---------- Raw data ----------
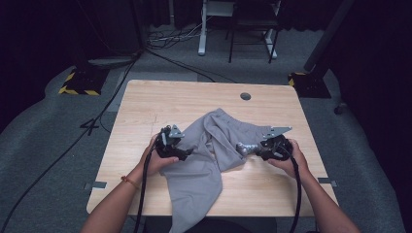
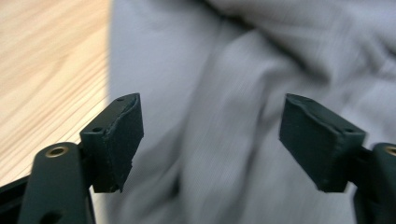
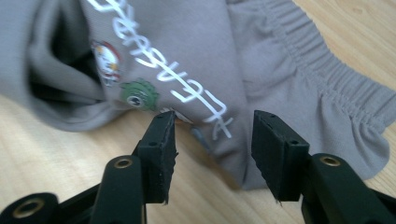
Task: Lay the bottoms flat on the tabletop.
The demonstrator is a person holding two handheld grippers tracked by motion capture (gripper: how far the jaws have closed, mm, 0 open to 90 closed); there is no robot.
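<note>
A pair of grey trousers [image 1: 209, 155] lies crumpled on the wooden table [image 1: 145, 107], one leg hanging over the front edge. My left gripper [image 1: 189, 153] is at the garment's left side. In the left gripper view the left gripper [image 2: 210, 135] stands open just over grey cloth [image 2: 224, 93], its pads apart from it. My right gripper [image 1: 241, 148] is at the garment's right side. In the right gripper view the right gripper [image 3: 212, 140] is open, with a folded edge of the trousers between its jaws, unpressed. White lettering [image 3: 173, 70] and an elastic waistband [image 3: 327, 70] show there.
A round cable hole [image 1: 245, 96] sits near the table's far edge. Bare wood lies left and behind the trousers. Beyond the table are a white desk frame [image 1: 204, 29], floor cables [image 1: 180, 63] and yellow-black striped bases [image 1: 77, 82].
</note>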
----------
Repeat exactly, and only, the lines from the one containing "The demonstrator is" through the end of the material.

▶ _Response to the task_:
The demonstrator is a person holding two handheld grippers tracked by motion capture (gripper: how far the jaws have closed, mm, 0 open to 90 closed); there is no robot.
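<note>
A pair of grey trousers [image 1: 209, 155] lies crumpled on the wooden table [image 1: 145, 107], one leg hanging over the front edge. My left gripper [image 1: 189, 153] is at the garment's left side. In the left gripper view the left gripper [image 2: 210, 135] stands open just over grey cloth [image 2: 224, 93], its pads apart from it. My right gripper [image 1: 241, 148] is at the garment's right side. In the right gripper view the right gripper [image 3: 212, 140] is open, with a folded edge of the trousers between its jaws, unpressed. White lettering [image 3: 173, 70] and an elastic waistband [image 3: 327, 70] show there.
A round cable hole [image 1: 245, 96] sits near the table's far edge. Bare wood lies left and behind the trousers. Beyond the table are a white desk frame [image 1: 204, 29], floor cables [image 1: 180, 63] and yellow-black striped bases [image 1: 77, 82].
</note>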

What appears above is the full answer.